Andrea van der Straeten
Andrea van der Straeten was born in 1953 in Trier, Germany. She studied German and Political Science in Marburg, Visual Communication at the Hamburg University of Fine Arts and at the University of Applied Arts in Vienna with Maria Lassnig. She completed artist residences in Venice (2013 and 2010, Emily Harvey Foundation) and Rome, Italy, in Paris (Cité des Arts), France and New York (ISCP), USA. From 2002 to 2018 she held a professorship at the University of Art in Linz, for Experimental Design. In 1997, she received the Robert Schuman Prize for Visual Arts. In 2005, she won the Austrian Graphic Prize, Innsbruck.

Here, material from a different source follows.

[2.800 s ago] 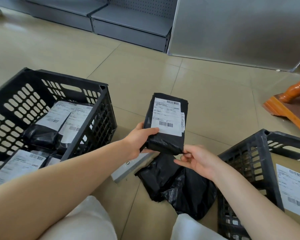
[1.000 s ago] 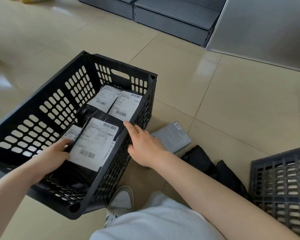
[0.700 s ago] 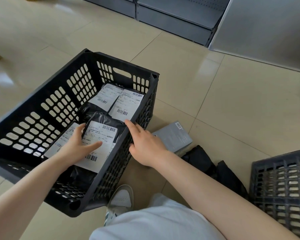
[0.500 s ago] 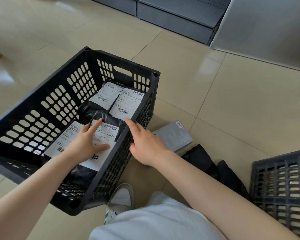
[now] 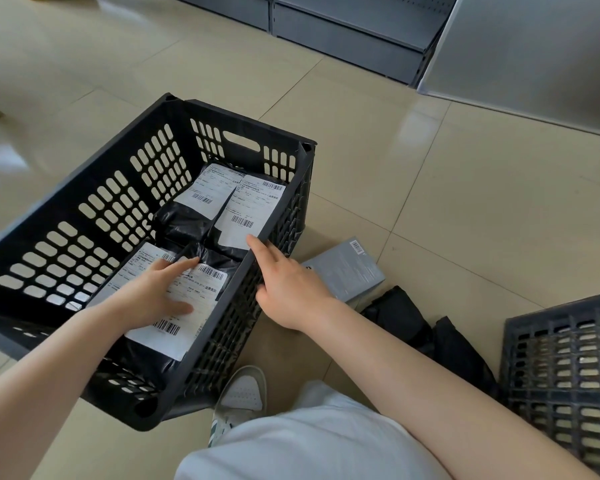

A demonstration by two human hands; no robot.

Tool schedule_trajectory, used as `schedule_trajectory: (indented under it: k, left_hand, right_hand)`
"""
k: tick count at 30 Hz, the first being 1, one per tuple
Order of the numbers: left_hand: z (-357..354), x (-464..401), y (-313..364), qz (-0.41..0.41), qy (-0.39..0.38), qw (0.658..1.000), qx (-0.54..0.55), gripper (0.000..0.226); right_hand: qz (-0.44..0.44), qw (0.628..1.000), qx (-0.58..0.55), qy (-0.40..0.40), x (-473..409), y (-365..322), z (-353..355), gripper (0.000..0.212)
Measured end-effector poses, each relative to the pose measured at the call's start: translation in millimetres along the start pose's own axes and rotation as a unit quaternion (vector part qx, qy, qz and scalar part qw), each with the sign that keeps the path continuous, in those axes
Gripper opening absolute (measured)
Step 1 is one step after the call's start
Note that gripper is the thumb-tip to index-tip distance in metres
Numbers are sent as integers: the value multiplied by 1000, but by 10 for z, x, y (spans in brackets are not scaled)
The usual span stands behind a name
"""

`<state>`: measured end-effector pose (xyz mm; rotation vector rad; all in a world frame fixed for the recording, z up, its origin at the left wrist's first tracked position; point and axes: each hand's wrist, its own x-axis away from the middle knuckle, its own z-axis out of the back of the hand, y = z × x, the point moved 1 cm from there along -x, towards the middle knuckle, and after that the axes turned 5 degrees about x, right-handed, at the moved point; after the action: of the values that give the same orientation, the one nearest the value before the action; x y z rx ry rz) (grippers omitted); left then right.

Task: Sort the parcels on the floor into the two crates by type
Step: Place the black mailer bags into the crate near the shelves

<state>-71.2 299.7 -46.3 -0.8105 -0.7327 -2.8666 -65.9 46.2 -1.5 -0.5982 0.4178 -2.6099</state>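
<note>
My left hand [image 5: 153, 294] lies flat inside the black crate [image 5: 84, 216], fingers nearly straight and spread, pressing down on the white label of the black bagged parcel [image 5: 184, 317] beneath it; nothing is pinched or gripped, the palm and fingers just rest on top. That parcel sits in the near right part of the crate, against the right wall, with three more labelled black parcels around it, two of them toward the far end [image 5: 222, 199]. My right hand [image 5: 286, 284] rests on the crate's right rim, fingers extended along the top edge, index pointing forward, holding nothing. Just outside that wall, a grey flat box [image 5: 347, 268] and crumpled black bags [image 5: 426, 330] lie on the tiled floor [image 5: 465, 188], near the second crate [image 5: 565, 372] at my right.
</note>
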Motion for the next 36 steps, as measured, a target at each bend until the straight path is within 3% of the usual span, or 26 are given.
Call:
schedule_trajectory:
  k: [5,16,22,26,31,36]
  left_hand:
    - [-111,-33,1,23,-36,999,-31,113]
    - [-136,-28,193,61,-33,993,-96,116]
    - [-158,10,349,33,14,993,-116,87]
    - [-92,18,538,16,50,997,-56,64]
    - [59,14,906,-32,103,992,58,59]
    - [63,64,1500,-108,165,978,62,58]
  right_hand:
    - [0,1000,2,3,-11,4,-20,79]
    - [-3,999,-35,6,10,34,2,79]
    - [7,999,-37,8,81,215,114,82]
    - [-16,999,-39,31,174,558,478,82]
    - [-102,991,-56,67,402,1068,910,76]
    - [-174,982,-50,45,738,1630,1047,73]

In 2008 she was awarded the Kunstwürdigungspreis of the city of Linz for visual arts and in 2014 the Kulturpreis of the province of Upper Austria for photography.
The artist has participated in numerous group exhibitions, including 2021 Kunsthaus Mürz and Kunsthalle im Taxispalais Innsbruck, Tyrol; 2020 The Galaxy Museum of Contemporary Art, Chongqing, China; 2018 Museum der Moderne Salzburg; 2014 Leopold Museum Vienna; 2013 Generali Foundation Vienna; 2012 Museum moderner Kunst Stiftung Ludwig (mumok), Vienna; and 2009 Lentos Kunstmuseum Linz. Solo exhibitions dedicated to her include Casino Luxembourg - Forum d'art contemporain in 2003, Landesgalerie Linz in 2012, Styrian Autumn in 2002, CCS Bard Galleries, Annandale on Hudson, New York in 2010, Neue Galerie Graz in 1994, Wiener Secession, Vienna and Forum Stadtpark, Graz in 1991. Andrea van der Straeten has lived and worked in Vienna since 1987.

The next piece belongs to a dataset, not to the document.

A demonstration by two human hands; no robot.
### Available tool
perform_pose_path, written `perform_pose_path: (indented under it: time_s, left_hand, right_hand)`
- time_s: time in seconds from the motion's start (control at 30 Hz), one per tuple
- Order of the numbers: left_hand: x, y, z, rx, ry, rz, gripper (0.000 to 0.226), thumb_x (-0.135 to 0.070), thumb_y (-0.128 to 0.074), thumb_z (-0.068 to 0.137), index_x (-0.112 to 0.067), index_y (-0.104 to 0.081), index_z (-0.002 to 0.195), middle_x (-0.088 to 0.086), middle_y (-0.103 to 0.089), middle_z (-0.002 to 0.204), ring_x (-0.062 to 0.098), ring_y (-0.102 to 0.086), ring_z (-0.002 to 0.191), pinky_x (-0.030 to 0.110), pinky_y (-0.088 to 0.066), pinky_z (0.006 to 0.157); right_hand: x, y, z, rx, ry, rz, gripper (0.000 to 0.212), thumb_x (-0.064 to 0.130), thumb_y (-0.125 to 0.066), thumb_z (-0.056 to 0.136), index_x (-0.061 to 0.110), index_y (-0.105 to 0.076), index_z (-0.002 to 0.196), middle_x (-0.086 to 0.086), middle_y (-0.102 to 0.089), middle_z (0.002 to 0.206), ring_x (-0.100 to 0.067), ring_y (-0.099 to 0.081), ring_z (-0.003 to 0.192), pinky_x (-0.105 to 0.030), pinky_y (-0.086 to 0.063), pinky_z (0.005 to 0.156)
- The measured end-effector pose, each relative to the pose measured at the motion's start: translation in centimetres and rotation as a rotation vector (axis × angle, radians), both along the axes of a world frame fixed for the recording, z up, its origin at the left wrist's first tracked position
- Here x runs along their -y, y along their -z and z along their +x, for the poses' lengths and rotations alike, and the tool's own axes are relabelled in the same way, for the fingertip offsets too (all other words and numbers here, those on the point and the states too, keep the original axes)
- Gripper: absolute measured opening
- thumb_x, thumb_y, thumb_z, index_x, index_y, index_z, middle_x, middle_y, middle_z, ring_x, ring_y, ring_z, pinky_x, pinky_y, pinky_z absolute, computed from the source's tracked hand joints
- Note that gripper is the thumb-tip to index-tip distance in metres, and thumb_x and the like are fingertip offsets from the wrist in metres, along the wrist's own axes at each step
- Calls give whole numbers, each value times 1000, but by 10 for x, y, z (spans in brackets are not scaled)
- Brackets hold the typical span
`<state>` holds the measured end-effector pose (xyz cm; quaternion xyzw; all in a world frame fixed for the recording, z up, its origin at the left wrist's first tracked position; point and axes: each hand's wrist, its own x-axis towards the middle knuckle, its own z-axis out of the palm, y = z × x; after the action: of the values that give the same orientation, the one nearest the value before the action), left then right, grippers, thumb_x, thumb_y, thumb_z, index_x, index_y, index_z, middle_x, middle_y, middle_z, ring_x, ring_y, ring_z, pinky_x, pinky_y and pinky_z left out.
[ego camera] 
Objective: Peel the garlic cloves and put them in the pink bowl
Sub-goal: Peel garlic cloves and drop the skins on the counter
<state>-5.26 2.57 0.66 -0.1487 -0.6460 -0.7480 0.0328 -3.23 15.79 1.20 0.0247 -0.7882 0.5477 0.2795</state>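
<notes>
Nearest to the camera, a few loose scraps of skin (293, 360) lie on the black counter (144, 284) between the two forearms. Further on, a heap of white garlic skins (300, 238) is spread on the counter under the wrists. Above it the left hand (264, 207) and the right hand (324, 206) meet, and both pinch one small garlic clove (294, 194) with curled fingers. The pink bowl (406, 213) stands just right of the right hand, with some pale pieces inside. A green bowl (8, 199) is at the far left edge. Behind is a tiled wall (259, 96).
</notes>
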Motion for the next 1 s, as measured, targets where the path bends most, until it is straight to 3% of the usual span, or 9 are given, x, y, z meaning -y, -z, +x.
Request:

Andrea van der Straeten practices institutional critique and focuses in her artistic work on the fundamental mechanisms of art production and its historical contexts. She works conceptually in the media of drawing, photography, film, and video, and designs artist books. The artist is particularly focused on language, literature, and aspects of linguistic criticism in general. Among other things, she is interested in everyday language and the forms of expression of political, especially feminist, subversive subcultures of the 1960s and 1970s, in which potentials of political violence and rebellion against power structures are represented. In addition, she is concerned with the "revisitings" or so-called "reconsiderings" of these cultures in connection with political events and with literary sources against the background of historical contexts. The Generali Foundation's collection includes a group of laser prints, so-called "laser cut outs," which are words and sentence fragments radically cut into the paper with a laser, doubling—in purely technical terms—the aggression potential of the content. In contrast to these precise lines, van der Straeten's hand drawings, delicate pencil formations on thin, highly sensitive glassine ("pizza paper")—a packaging material used in retail and gastronomy—appear delicate and vulnerable.